Depending on the severity of the credit institution's situation, the Central Bank may set in advance a time limit within which the observed situation must be remedied before taking one of the measures referred to in paragraph 2 of this article.
Article 5: The provisions of Chapter III of Title VI of Law No. 2018-36 bis of 16 August 2018 are supplemented as follows:
Article 86 bis: The special commissioner referred to in Article 86 (new) shall cooperate with the control exercised by the Central Bank in accordance with the provisions of this law and the Central Bank's directives.
The Central Bank's special commissioner's essential mission is to ensure that the management of the credit institution does not perform acts likely to worsen its overall situation.

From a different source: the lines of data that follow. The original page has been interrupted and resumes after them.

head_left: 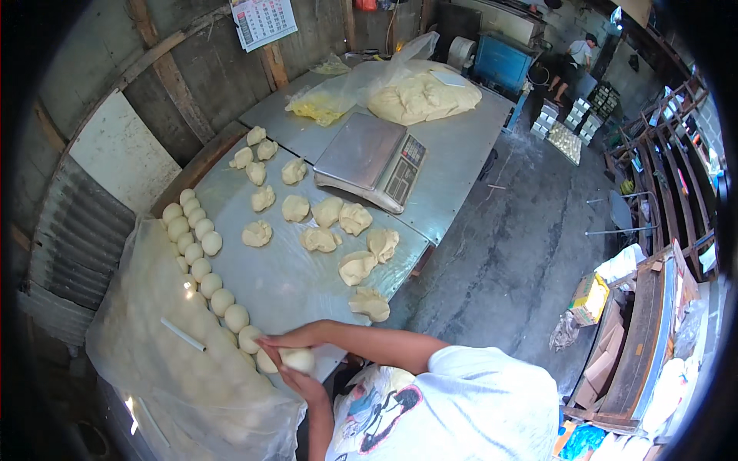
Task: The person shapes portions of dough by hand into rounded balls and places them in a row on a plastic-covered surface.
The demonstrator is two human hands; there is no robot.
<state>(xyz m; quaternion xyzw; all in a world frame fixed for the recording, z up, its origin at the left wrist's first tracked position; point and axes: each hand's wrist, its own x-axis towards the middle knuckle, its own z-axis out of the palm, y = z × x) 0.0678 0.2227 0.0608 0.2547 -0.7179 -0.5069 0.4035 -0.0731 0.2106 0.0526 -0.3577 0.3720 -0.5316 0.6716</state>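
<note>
My right hand (pixel 296 338) reaches across the lower middle, fingers together against smooth dough balls at the row's near end. My left hand (pixel 292 373) is just below, cupped against a pale dough ball (pixel 298 359) between my palms. A double row of round dough balls (pixel 217 301) runs up the table's left side beside a translucent plastic sheet (pixel 154 300) with a white rod (pixel 183 335) on it. Rough dough pieces (pixel 320 239) are scattered over the metal table (pixel 288 284), around a digital scale (pixel 361 157). A large dough mass (pixel 423 96) lies at the back.
A crumpled plastic bag (pixel 319 104) is beside the dough mass. Another person (pixel 575 61) stands at the back right near stacked metal pans (pixel 575 115). A chair (pixel 621 211), yellow box (pixel 588 300) and wooden racks (pixel 665 169) line the right, across a concrete floor (pixel 492 284).
</note>
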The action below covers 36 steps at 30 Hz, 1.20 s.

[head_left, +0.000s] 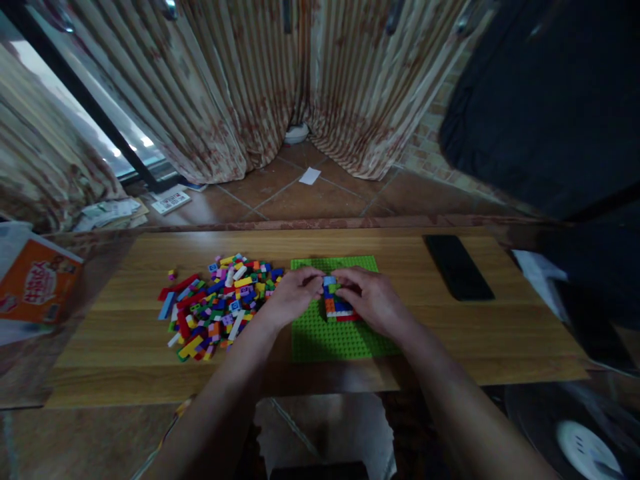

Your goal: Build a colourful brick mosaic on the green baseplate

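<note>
A small structure of colourful toy building bricks (331, 307) stands on the green studded baseplate (320, 343). Blue, orange, white, red and light green bricks show in it, with a light blue brick (329, 281) at its far end. My left hand (299, 292) is closed, its fingertips pinched at the left side of that far end. From the right, my right hand (371, 297) curls its thumb and forefinger against the structure near the light blue and light green bricks. Its fingers and palm hide the structure's right part.
A loose heap of mixed bricks (215, 303) lies left of the baseplate on the wooden table (115, 347). A black phone (459, 267) rests at the right. An orange box (40, 280) stands beyond the table's left end. Striped curtains (250, 87) hang behind.
</note>
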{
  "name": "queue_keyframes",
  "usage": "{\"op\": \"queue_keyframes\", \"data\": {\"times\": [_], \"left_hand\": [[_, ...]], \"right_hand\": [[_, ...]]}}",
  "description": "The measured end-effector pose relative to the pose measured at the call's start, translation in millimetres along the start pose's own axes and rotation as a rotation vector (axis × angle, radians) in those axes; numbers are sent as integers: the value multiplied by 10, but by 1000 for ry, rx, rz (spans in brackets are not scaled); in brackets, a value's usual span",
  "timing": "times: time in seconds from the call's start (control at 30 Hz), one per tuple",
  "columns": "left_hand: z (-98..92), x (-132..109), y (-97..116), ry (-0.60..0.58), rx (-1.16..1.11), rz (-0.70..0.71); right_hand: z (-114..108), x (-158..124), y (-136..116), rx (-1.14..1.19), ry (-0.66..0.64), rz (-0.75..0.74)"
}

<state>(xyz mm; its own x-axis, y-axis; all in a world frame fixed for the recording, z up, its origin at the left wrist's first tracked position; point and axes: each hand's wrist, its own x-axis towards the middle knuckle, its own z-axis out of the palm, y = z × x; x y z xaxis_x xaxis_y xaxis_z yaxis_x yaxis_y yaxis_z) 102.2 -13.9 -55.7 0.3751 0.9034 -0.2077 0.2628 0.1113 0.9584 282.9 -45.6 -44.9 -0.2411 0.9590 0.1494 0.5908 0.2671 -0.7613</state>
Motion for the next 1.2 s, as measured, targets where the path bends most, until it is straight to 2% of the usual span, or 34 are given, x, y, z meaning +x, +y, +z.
{"op": "queue_keyframes", "data": {"times": [0.2,0.43,0.67,0.77,0.83,0.97,1.03,1.1,1.2], "left_hand": [[45,13,-30,66,151,71],[147,27,24,162,147,16],[111,23,-2,131,182,67],[36,-9,6,70,132,99],[-25,-39,32,42,46,87],[-200,-75,75,105,-79,77],[-331,-82,68,174,-74,80],[-482,-95,47,245,0,95],[-687,-142,28,355,294,135]], "right_hand": [[12,16,0,30,11,42],[27,50,-9,54,-8,86],[18,45,-43,15,-19,57],[-22,14,-27,45,-39,54],[-63,-2,-5,38,3,65],[-139,-3,29,-71,110,2],[-147,-4,34,-120,62,-32],[-131,-17,38,-153,-43,-34],[-87,-54,55,-191,-187,-22]]}}
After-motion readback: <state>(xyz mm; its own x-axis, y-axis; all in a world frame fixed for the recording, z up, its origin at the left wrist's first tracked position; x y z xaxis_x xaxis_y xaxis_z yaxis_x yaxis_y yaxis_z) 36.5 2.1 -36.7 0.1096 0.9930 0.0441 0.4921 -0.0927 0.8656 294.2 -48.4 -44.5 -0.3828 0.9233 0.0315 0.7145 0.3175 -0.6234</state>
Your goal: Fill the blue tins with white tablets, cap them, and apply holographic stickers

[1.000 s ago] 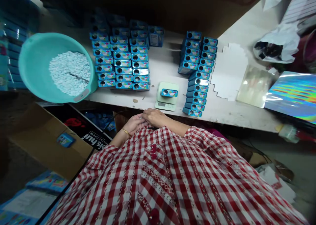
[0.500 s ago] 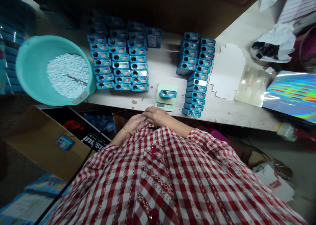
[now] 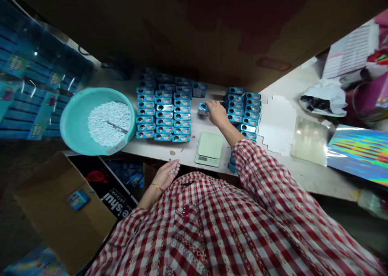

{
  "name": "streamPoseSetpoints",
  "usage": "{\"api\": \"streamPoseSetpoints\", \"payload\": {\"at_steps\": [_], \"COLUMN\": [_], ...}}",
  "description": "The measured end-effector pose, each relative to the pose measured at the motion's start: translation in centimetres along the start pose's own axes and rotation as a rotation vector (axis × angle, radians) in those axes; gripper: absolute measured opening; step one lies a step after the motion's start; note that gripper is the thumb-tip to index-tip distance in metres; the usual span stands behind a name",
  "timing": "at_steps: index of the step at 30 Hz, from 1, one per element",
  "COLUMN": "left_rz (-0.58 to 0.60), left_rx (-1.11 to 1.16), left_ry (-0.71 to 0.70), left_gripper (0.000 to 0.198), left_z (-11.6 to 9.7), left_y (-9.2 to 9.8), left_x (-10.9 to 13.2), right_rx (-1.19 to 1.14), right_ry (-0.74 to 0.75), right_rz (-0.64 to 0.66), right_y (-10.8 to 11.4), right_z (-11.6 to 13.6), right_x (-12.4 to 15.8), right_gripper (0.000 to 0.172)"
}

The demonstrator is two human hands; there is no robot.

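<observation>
My right hand [image 3: 216, 113] reaches over the table and grips a small blue tin [image 3: 203, 107] by its end, between the two groups of tins. Below it stands a pale green digital scale [image 3: 209, 146]. My left hand [image 3: 166, 174] is held palm up in front of my body, fingers curled round a few small white candies [image 3: 173, 170]. Blue tins with round dark holes stand in rows [image 3: 164, 121] on the left. More tins [image 3: 235, 110] are lined up to the right, some partly hidden by my right arm.
A turquoise basin [image 3: 68, 122] of white candies with a metal tool in it stands at the left. Below is an open carton [image 3: 39, 203] with a blue tin on its flap. White cut sheets [image 3: 277, 124] lie right; a large brown box [image 3: 182, 29] overhangs the back.
The tin that sat on the scale is off it, and my right hand has moved up and forward, now holding a tin. My hands have parted, and my left palm has turned up.
</observation>
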State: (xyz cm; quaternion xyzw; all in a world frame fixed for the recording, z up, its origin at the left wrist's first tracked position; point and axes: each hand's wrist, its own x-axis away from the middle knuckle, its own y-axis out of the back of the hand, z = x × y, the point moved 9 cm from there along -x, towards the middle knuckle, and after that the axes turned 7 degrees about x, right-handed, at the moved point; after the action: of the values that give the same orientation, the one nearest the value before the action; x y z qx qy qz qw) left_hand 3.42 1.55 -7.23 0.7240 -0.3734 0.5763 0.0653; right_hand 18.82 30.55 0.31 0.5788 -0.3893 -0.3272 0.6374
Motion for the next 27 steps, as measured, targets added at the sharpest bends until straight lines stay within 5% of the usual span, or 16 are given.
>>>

For the purposes of its mission, the special commissioner:
attends, in an advisory capacity, meetings of the general meeting and the decision-making bodies of the credit institution where he is appointed;
may submit to the deliberation of all decision-making bodies of the credit institution, including the general meeting, any proposals he deems appropriate;
may suspend any decision of the aforementioned bodies, including the general meeting, and shall report immediately to the Central Bank. If the suspension of the decision is not confirmed by the Central Bank within 5 working days following the date of the decision in question, the suspension shall cease to have effect;
ensures the execution of any injunctions from the Central Bank to which the concerned credit institution is required to comply. At the end of his mission, he draws up a report for the Central Bank stating the results arising from the execution of this program.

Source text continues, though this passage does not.